- Exercise instructions -
Every line holding the string "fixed" is to be copied from the entries below.

-- Provided material follows --

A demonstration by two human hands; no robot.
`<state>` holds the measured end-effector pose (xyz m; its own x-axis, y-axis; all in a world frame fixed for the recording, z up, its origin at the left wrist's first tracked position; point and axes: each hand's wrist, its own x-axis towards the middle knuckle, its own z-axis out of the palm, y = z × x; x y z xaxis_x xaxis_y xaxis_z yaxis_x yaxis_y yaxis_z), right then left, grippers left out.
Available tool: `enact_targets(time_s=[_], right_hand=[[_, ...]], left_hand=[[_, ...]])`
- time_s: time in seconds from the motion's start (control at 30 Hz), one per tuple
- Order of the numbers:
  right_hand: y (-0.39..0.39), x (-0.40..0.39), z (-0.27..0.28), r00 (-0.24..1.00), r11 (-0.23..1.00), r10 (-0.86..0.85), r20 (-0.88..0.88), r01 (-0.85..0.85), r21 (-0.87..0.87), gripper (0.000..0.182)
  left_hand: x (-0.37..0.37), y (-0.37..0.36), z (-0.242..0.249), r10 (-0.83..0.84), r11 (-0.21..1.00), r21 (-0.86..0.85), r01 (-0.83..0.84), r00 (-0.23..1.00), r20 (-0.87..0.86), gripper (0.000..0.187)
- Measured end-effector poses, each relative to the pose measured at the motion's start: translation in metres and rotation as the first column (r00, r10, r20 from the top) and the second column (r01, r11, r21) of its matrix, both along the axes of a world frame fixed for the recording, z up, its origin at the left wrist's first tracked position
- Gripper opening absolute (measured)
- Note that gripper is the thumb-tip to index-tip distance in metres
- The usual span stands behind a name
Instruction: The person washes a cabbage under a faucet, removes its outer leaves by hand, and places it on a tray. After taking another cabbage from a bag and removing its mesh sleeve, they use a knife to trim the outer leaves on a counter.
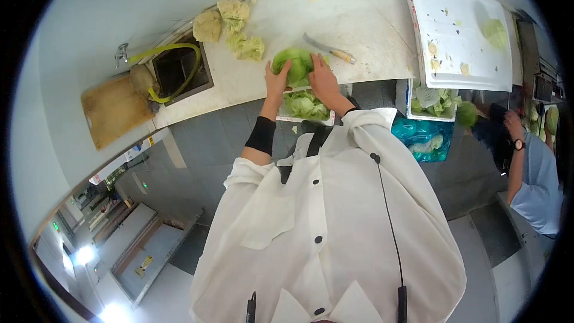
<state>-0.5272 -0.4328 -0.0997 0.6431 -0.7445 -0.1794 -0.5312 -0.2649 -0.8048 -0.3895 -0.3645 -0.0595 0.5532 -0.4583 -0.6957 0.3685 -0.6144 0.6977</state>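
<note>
A round green cabbage [291, 63] sits at the front edge of the white worktop, between both hands. My left hand [277, 82] is curled round its left side, and my right hand [323, 78] grips its right side. Just beyond my right hand lies a curved knife [330, 49] with a wooden handle, touched by neither hand. Directly under the hands, below the worktop edge, is a white foam box [332, 118] filled with loose green leaves [304, 105]. Part of the box is hidden by my wrists.
Pale leafy pieces [233, 15] lie at the back left. Beyond them are a sink [206, 78] with a yellow-green hose and a wooden board [113, 110]. A large white tray [472, 36] with scraps stands right. Below are another leaf box, a blue-green bag [421, 137] and a co-worker [532, 185].
</note>
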Motion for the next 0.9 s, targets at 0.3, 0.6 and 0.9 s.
enact_targets(time_s=[0.3, 0.6, 0.9], right_hand=[[0.0, -0.018, -0.039, 0.979, 0.957, -0.087, 0.187, 0.03, 0.288, 0.066], [0.04, -0.022, -0.031, 0.942, 0.776, -0.332, 0.05, 0.243, 0.582, 0.061], [0.123, 0.004, -0.061, 0.679, 0.418, -0.732, 0.059, 0.38, 0.825, 0.051]], left_hand=[[0.017, 0.026, -0.042, -0.34, 0.938, 0.181, 0.296, 0.679, 0.65, 0.08], [0.03, 0.012, -0.048, -0.322, 0.934, 0.136, 0.33, 0.614, 0.72, 0.095], [0.103, 0.01, -0.047, -0.365, 0.886, -0.017, 0.464, 0.718, 0.593, 0.07]])
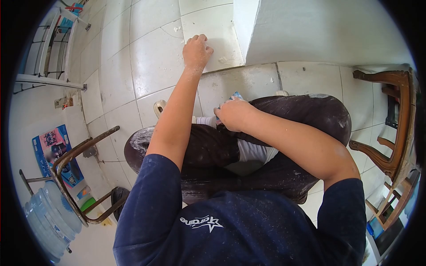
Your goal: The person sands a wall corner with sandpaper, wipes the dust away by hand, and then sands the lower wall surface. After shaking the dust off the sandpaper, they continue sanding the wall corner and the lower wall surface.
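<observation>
My left hand (197,52) reaches forward, low over a raised pale tile slab (213,24), its fingers curled inward. Whatever may be between those fingers is hidden. White crumbs (224,59) lie on the slab beside the hand. My right hand (233,114) is near my lap, closed around a small blue-and-white item (237,95) that looks like a packet. Only the ends of it show past the fingers. White powder dusts my left wrist and my dark trousers (301,111).
A white wall corner (248,31) rises beside the slab. Wooden chair legs (397,128) stand at right. To the left are a metal-legged seat frame (88,146), a large water bottle (51,217), a blue printed box (57,155) and a white rack (49,82).
</observation>
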`<move>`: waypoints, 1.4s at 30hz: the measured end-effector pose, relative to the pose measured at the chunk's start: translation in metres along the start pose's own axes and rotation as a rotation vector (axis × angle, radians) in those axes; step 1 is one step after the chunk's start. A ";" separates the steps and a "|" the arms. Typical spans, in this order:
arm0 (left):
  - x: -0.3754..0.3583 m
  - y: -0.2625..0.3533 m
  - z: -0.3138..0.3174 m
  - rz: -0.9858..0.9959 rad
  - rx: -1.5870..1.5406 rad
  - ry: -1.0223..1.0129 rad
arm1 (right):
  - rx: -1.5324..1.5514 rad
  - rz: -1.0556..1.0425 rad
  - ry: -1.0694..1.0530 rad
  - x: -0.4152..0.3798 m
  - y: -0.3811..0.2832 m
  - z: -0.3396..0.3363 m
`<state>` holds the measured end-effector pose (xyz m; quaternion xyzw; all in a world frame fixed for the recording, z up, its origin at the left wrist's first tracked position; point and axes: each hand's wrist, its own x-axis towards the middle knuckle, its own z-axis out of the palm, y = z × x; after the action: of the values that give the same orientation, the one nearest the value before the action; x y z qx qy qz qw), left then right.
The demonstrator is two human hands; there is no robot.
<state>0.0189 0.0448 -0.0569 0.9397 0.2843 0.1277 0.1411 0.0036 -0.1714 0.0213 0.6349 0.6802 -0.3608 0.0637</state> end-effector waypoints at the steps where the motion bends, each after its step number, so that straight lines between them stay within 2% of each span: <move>1: 0.000 0.001 -0.001 -0.002 -0.006 -0.009 | 0.005 0.002 -0.004 0.000 0.000 -0.001; 10: -0.002 -0.004 0.003 0.138 -0.024 0.049 | 0.008 -0.019 0.019 -0.004 -0.002 -0.004; 13: 0.001 -0.011 -0.006 0.036 -0.182 0.030 | 0.018 -0.011 0.018 -0.004 -0.002 -0.005; 16: 0.011 -0.024 -0.006 0.030 -0.372 0.088 | 0.021 -0.012 0.007 -0.002 -0.002 -0.005; 19: 0.013 -0.022 -0.012 -0.127 -0.452 0.010 | 0.009 -0.021 0.026 -0.002 -0.001 -0.003; 22: 0.017 -0.027 -0.007 -0.035 -0.450 0.040 | 0.009 -0.026 0.054 -0.002 0.000 0.000; 25: 0.027 -0.024 -0.032 0.127 -0.302 0.265 | 0.046 -0.017 0.052 -0.002 0.003 -0.011; 28: 0.034 0.000 -0.102 -0.200 -0.611 0.254 | 0.134 0.006 0.119 -0.006 0.007 -0.034; 31: 0.026 0.016 -0.176 -0.266 -0.904 0.118 | 0.104 0.024 0.413 0.001 0.013 -0.042; 34: -0.006 0.038 -0.250 -0.389 -0.668 0.151 | -0.007 -0.077 0.905 0.019 0.026 -0.027; 37: -0.033 -0.012 -0.241 -0.388 -0.889 0.243 | -0.045 -0.013 0.797 0.031 0.033 -0.027; 40: -0.051 -0.046 -0.221 -0.613 -1.216 0.294 | -0.101 0.130 0.800 0.065 0.049 -0.033; 42: -0.043 -0.055 -0.225 -0.577 -1.240 0.262 | -0.129 0.154 0.815 0.094 0.067 -0.034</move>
<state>-0.1148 0.1076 0.1265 0.5495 0.4119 0.3363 0.6445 0.0593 -0.0799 -0.0326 0.7695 0.6213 -0.0308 -0.1444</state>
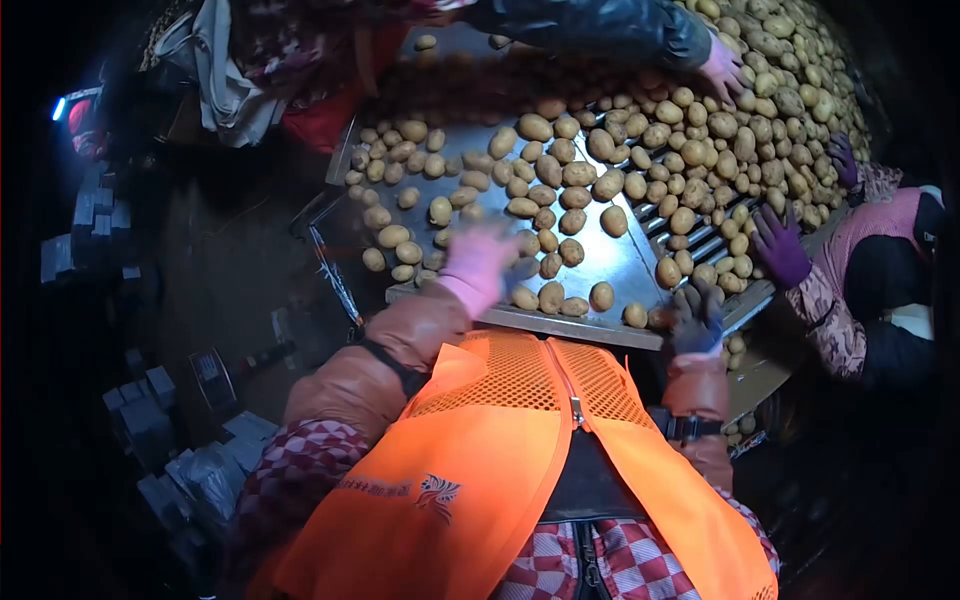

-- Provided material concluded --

- Result for this task -
`<state>` holds the measured end-effector pose (xyz m; its own x-axis, y-axis; all in a world frame fixed for the recording, z up, its origin at the left wrist's first tracked position; point and axes: each hand's wrist, its own x-axis towards the middle knuckle, its own z-axis out of the palm, y = z × x; x y z xaxis_x xaxis_y xaxis_z yaxis_x yaxis_y yaxis_z), right then left, grippers left out.
- Measured end-effector poses, each relative to the pose measured at the motion's start: translation in metres and rotation as the first column (r00, r10, r20 from the top) and the second column (r01, r11, r21) of its matrix, both along the axes of a world frame fixed for the recording, z up, its origin at the left wrist's first tracked position
`<state>` holds the measured end-effector pose (xyz m; quaternion xyzw; all in a world frame fixed for the recording, z up, its origin at the left wrist's first tracked position; point and axes: each hand's wrist, its own x-axis towards the middle knuckle, its own z-axis out of the palm, y = z × x; after the action: of the values that give the same orientation, the one nearest the value before the action; x y z qx qy qz qw), left then right.

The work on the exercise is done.